• _What needs to be done_
Start at the first line of the listing below. Write out each line exactly, stopping after the one that contains "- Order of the".

• _Source material_
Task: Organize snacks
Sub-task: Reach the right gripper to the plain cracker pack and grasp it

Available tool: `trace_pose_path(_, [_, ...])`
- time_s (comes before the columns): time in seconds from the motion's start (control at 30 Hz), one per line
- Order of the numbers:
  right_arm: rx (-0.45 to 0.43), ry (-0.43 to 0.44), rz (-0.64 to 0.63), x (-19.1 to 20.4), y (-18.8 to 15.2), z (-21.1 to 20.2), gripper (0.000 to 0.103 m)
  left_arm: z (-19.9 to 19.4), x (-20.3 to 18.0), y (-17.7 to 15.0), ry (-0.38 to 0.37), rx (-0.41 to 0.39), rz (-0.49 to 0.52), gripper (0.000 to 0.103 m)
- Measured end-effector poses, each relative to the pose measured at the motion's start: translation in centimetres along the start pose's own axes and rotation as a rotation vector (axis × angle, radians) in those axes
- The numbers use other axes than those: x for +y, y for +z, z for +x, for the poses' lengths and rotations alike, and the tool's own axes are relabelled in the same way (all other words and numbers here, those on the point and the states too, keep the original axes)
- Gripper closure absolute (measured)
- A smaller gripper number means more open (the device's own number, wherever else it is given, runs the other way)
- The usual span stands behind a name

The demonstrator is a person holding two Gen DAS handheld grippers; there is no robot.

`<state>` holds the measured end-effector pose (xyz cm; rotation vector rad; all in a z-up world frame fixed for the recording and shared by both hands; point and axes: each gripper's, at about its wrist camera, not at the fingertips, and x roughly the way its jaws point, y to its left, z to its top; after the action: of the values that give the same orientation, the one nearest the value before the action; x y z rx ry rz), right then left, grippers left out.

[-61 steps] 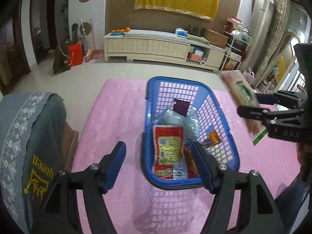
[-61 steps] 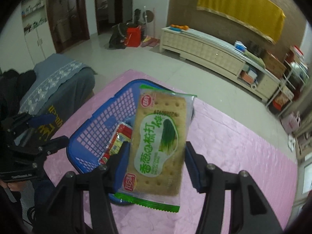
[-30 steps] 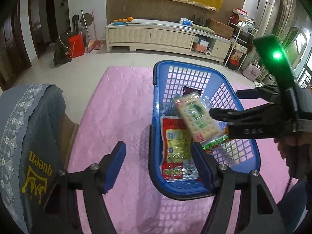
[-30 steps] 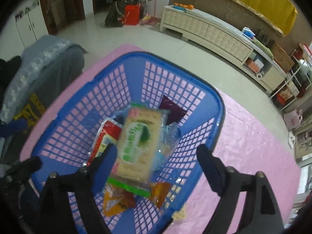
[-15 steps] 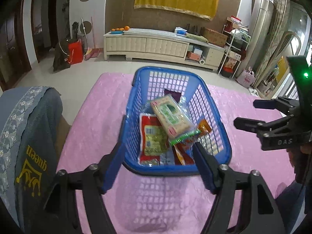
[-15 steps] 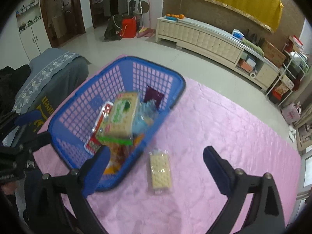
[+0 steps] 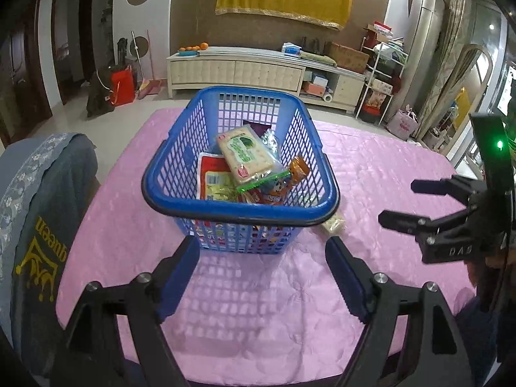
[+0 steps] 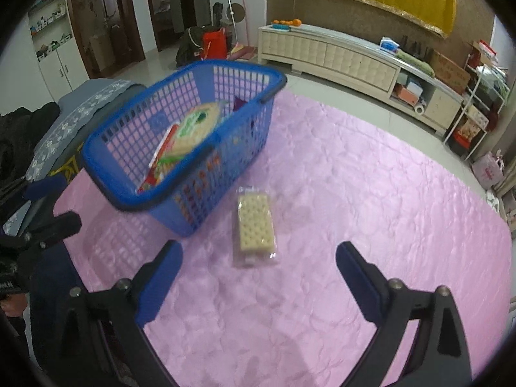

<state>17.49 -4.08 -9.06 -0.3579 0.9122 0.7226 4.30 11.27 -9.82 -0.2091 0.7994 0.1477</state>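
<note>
A blue plastic basket (image 7: 242, 217) stands on the pink tablecloth (image 7: 258, 322). Inside it lie a green-labelled cracker pack (image 7: 245, 158), a red pouch (image 7: 214, 180), an orange wrapper (image 7: 298, 169) and other snacks. A clear pack of plain crackers (image 8: 254, 225) lies flat on the cloth just right of the basket (image 8: 180, 193); in the left wrist view only its end (image 7: 333, 224) peeks out. My left gripper (image 7: 262, 274) is open and empty in front of the basket's near wall. My right gripper (image 8: 259, 274) is open and empty, just short of the clear pack.
A chair with a grey embroidered cover (image 7: 42, 193) stands against the table's left edge. The right gripper (image 7: 400, 202) shows at the right of the left wrist view, the left gripper (image 8: 54, 206) at the left of the right wrist view. Pink cloth stretches to the right (image 8: 387, 193).
The right gripper let the green-labelled cracker pack go into the basket, opened wide and drew back to the right over the clear pack. The left gripper backed away from the basket, jaws wider.
</note>
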Motion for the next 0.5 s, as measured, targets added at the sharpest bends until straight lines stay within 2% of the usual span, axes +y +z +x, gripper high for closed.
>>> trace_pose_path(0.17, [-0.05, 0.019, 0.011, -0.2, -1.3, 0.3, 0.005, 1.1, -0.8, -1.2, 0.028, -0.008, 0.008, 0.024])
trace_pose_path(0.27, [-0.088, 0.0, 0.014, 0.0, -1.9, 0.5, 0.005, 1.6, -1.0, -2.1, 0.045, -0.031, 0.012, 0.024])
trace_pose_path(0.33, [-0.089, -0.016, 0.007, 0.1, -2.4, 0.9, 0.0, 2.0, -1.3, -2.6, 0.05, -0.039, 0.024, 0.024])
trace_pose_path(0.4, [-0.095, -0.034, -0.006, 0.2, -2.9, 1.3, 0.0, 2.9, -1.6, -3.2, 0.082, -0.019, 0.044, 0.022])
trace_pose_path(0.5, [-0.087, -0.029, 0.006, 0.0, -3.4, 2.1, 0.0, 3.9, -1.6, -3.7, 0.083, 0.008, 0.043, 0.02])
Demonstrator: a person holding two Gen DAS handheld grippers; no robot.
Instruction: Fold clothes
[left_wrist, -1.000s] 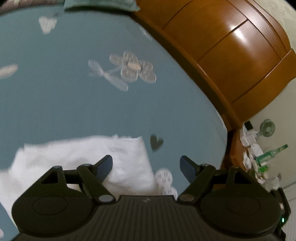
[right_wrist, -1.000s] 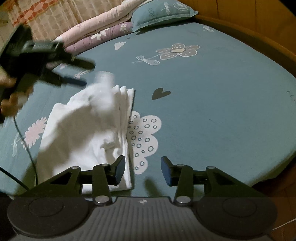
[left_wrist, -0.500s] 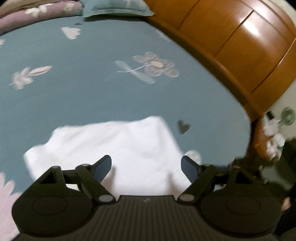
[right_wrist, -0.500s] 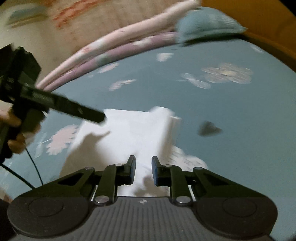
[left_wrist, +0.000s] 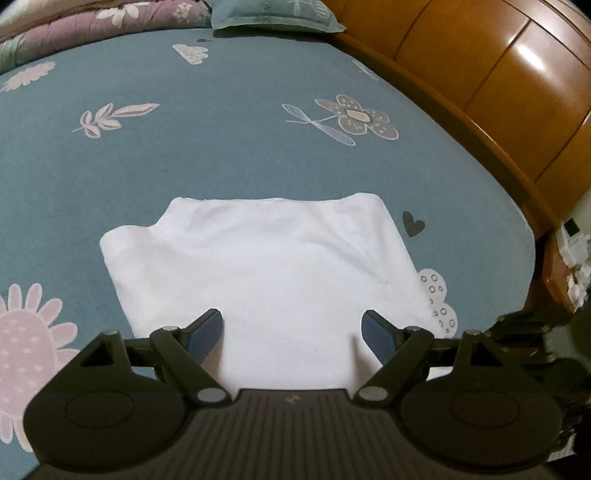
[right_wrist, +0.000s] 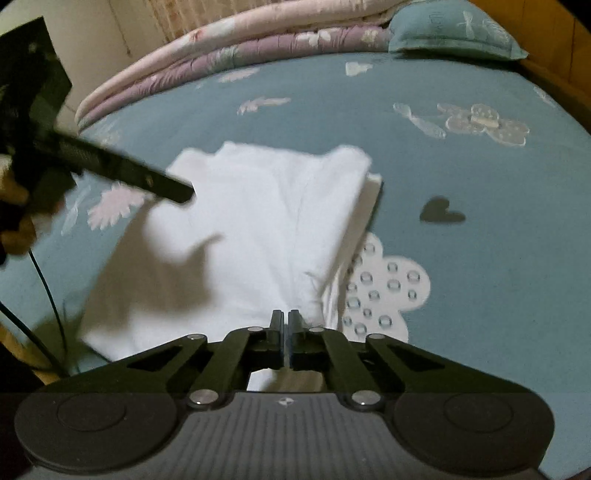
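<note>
White folded cloth garment lies flat on a teal bedsheet printed with flowers and hearts. Above its near edge, the left gripper hovers with jaws wide apart and nothing between them. At the garment's near right edge, the right gripper has its jaws together; whether they pinch fabric I cannot tell.

**What I can't make out**

My own gripper body hides the near edge of the white garment in both views. My left gripper is smeared by blur in the right view. Small white items at the frame's edge stay unreadable.
</note>
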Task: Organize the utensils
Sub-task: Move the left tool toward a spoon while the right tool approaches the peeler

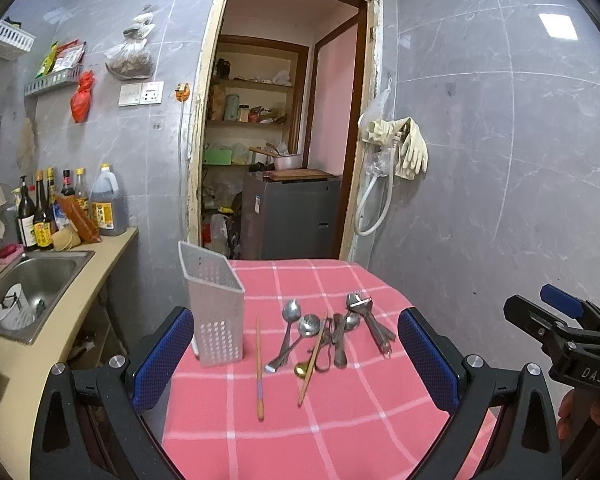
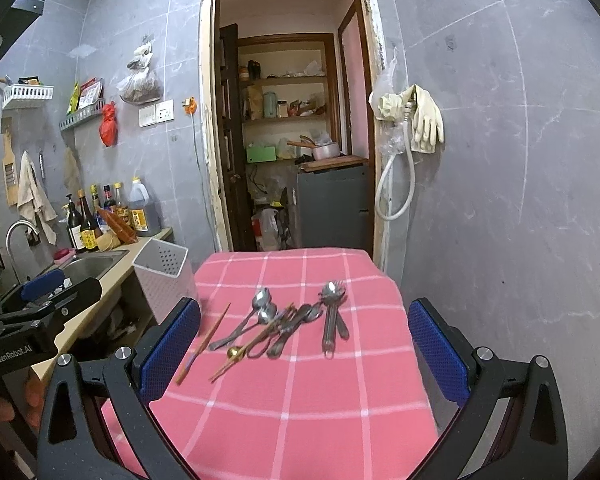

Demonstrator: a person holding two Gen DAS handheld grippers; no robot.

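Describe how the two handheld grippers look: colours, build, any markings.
Both are matte black frames with silver bolts and blue textured finger pads. In the opposite views, the right gripper bears white "DAS" lettering and the left gripper reads "GenRobot.AI". No cables or sleeves are visible.

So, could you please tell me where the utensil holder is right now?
The holder stands upright at the table's left edge, next to the sink counter, left of the lone chopstick and spoons.
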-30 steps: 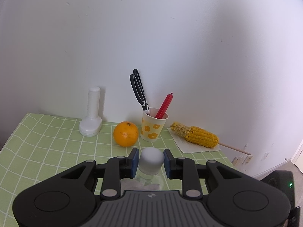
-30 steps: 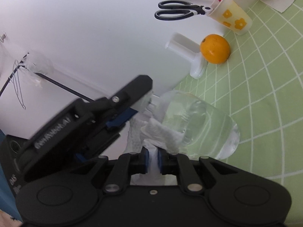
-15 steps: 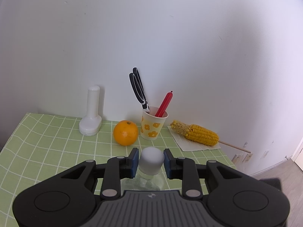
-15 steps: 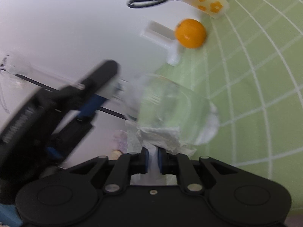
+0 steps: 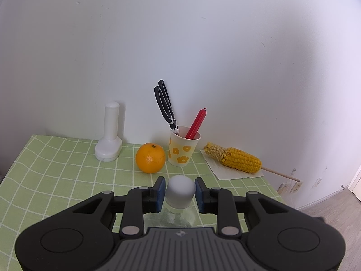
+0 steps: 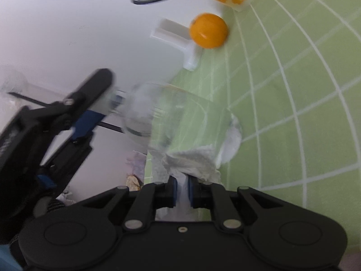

• _Written solution_
Task: Organize snacks
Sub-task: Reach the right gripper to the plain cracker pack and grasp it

Available tool: `trace_pose_path(_, [_, ...])`
- time_s (comes before the columns): time in seconds from the motion's start (control at 30 Hz), one per line
- Order of the numbers:

Work on this exercise is complete, and nothing remains.